The past can also be found this fall at Kunsthalle Helsinki, where an exhibition of Finnish rugs spanning the past four hundred years opens in November. This feels like an important step in the process of restructuring the art canon to include the crafts that have traditionally belonged to the domain of women. Similarly gratifying results can also be expected from Ateneum’s presentation of the Hellmans, a married couple who for decades worked harmoniously with their respective and very different practices in a shared studio in Porvoo. But Karin Hellman’s (1915–2004) original textile art has been virtually unknown until three years ago. Textile art is also given a place in Turku, where the art museum is showing Ahmed Al-Nawas and Minna Henriksson’s newly produced monumental rug Fake Star, which depicts a meteorite impact in Porvoo in 1899 and is based on visual quotations from the Finnish painter Akseli Gallen-Kallela (1865–1931).

Ahmed Al-Nawas & Minna Henriksson, Fake Star, 2020.

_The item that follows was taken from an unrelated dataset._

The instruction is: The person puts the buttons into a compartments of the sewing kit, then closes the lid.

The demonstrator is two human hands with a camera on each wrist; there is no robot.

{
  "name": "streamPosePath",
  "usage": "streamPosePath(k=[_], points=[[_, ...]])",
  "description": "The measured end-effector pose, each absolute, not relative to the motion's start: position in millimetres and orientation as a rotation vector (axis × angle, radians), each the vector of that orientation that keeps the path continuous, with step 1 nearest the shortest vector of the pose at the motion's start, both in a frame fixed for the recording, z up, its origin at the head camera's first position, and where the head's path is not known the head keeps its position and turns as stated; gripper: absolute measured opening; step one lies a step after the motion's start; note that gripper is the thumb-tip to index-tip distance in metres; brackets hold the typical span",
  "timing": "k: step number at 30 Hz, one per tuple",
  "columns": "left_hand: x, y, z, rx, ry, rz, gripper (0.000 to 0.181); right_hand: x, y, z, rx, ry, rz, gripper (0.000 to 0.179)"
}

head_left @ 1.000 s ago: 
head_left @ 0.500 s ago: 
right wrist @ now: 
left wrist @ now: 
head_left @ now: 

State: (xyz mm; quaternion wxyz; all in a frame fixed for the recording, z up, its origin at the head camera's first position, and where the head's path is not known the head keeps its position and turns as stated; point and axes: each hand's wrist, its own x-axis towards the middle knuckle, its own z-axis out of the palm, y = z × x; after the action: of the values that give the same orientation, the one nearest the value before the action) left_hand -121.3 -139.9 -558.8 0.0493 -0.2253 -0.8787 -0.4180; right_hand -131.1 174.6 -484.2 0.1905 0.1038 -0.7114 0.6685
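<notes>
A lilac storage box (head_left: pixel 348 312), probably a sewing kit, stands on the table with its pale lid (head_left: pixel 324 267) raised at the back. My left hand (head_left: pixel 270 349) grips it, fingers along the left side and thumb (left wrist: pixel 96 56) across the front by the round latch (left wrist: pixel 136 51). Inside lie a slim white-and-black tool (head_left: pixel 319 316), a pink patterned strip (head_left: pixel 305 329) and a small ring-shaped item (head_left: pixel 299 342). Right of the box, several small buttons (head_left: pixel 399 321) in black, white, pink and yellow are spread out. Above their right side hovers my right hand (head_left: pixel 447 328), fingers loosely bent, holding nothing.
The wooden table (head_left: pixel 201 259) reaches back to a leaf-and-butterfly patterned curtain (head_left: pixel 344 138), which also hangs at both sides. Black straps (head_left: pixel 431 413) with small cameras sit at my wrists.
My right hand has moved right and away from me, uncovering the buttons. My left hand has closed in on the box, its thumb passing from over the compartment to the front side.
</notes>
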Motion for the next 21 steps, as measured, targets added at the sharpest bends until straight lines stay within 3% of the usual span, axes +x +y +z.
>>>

Venturing beyond the capital region, what’s on view is relatively fragmented, but there is a clear interest in artistic collaboration. In Tampere, the city’s artists’ guild celebrates its 100th anniversary with exhibitions at the Mältinranta Art Centre and the Sara Hildén Art Museum, among others. Both of these open in mid-September and consist of curated shows that present a small number of guild members. Espoo Museum of Modern Art (EMMA) in Espoo, on the other hand, is exhibiting Elmgreen & Dragset in what is the pair’s first major solo presentation in Finland. Its contents are being kept secret until the opening at the end of September, but the show is being marketed as a 25-year anniversary exhibition. With that in mind, the choice is understandable, albeit a little predictable – more adventurous Nordic exchanges would be desirable. The Danish feature at the Turku Art Museum this autumn is also of an established kind: the group SUPERFLEX, whose film Western Rampart (2018) will be shown from mid-September, was founded in 1993.

Last, but not least, two interesting projects will be launched in Helsinki this fall: the Photobooks from Finland (PBFF) collective’s Newspaper Vending Machine, and the new festival Aavistus. The former consists of a cheap vending machine that spits out art in the form of newspapers at the  Korjaamo Culture Factory. Aavistus, on the other hand, is a two-day event focusing on audiovisual art. The beautiful graphic design with which the festival is marketed evokes space and synaesthesia. These kinds of extra-institutional innovative projects run by enthusiasts constitute the beating heart of Finnish art life. In a year like this, it makes me extra happy to see them flourish.

Karin Hellman, Datamaskin [Computer Machine], 1969.